> [Exercise]: In the records that follow, find each line with the word "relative" and copy it.

[Records from a data source]
--*--
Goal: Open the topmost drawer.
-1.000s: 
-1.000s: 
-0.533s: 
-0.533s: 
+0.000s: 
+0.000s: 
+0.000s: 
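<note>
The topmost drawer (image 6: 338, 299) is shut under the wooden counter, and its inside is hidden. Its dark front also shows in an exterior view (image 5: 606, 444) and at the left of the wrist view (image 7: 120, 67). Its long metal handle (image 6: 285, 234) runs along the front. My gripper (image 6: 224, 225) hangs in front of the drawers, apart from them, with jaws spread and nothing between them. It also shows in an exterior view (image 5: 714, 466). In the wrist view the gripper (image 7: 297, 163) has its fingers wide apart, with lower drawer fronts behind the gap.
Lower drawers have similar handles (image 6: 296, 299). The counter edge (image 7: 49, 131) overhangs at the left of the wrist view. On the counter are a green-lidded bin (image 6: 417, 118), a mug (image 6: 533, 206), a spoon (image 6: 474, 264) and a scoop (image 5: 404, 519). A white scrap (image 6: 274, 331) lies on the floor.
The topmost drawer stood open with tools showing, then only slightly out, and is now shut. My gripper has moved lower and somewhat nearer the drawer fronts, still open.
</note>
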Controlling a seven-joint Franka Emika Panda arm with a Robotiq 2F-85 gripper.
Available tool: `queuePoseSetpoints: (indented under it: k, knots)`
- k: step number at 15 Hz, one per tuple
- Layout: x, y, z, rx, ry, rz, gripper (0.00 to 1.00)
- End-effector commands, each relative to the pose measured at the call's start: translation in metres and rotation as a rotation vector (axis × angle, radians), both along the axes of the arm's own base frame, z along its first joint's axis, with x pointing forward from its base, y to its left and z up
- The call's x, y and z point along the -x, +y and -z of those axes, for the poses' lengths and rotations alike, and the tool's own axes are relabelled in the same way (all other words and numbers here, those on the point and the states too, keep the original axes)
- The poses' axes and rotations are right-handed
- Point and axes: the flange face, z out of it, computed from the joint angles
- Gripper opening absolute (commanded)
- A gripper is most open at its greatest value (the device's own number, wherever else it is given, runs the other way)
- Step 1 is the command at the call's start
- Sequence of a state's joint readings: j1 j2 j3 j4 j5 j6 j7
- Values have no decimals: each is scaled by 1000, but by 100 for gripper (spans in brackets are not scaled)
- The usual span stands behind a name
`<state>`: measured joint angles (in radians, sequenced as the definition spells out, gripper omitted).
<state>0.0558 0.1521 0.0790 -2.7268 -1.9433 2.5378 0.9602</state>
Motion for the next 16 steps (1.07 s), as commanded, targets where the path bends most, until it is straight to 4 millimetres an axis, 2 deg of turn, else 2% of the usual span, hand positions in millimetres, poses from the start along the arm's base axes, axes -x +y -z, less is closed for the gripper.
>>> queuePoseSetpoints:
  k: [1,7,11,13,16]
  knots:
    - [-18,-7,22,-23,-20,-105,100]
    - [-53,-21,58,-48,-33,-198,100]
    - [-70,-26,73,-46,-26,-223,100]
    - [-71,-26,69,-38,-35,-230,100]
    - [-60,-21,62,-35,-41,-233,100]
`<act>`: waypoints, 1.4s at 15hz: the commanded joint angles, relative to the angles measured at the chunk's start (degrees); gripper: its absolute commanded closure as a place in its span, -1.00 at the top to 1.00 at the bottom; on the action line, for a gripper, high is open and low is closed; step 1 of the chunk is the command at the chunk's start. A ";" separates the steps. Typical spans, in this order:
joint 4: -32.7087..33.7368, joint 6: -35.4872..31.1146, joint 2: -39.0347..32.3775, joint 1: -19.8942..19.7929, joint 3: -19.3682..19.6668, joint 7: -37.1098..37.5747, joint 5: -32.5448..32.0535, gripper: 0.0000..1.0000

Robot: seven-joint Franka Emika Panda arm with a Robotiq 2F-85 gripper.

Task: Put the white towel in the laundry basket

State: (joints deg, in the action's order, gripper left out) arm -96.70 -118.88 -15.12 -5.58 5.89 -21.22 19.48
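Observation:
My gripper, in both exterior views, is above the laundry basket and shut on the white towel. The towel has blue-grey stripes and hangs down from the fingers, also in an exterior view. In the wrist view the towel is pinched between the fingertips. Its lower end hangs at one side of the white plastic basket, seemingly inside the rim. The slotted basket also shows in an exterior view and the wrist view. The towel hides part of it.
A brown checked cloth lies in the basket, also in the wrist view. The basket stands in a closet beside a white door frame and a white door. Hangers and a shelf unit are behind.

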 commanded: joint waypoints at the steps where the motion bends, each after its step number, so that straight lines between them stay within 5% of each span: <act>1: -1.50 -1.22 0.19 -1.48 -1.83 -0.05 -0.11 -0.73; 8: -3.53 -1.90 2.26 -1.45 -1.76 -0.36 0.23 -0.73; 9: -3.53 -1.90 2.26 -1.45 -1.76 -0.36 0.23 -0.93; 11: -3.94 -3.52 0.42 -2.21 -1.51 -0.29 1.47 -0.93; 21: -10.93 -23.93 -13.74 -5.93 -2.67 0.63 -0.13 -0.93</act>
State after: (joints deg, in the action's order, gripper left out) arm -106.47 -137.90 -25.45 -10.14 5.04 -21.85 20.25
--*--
> [Solution for this task]:
- End-effector commands, each relative to the pose measured at the call's start: translation in metres and rotation as a rotation vector (axis × angle, radians), both along the axes of the arm's own base frame, z along its first joint's axis, with x pointing forward from its base, y to its left and z up
`<act>`: waypoints, 1.4s at 15hz: the commanded joint angles, relative to the angles measured at the chunk's start (degrees); gripper: its absolute commanded closure as a place in its span, -1.00 at the top to 1.00 at the bottom; on the action line, for a gripper, high is open and low is closed; step 1 of the chunk is the command at the chunk's start. A ";" separates the steps. Typical spans, in this order:

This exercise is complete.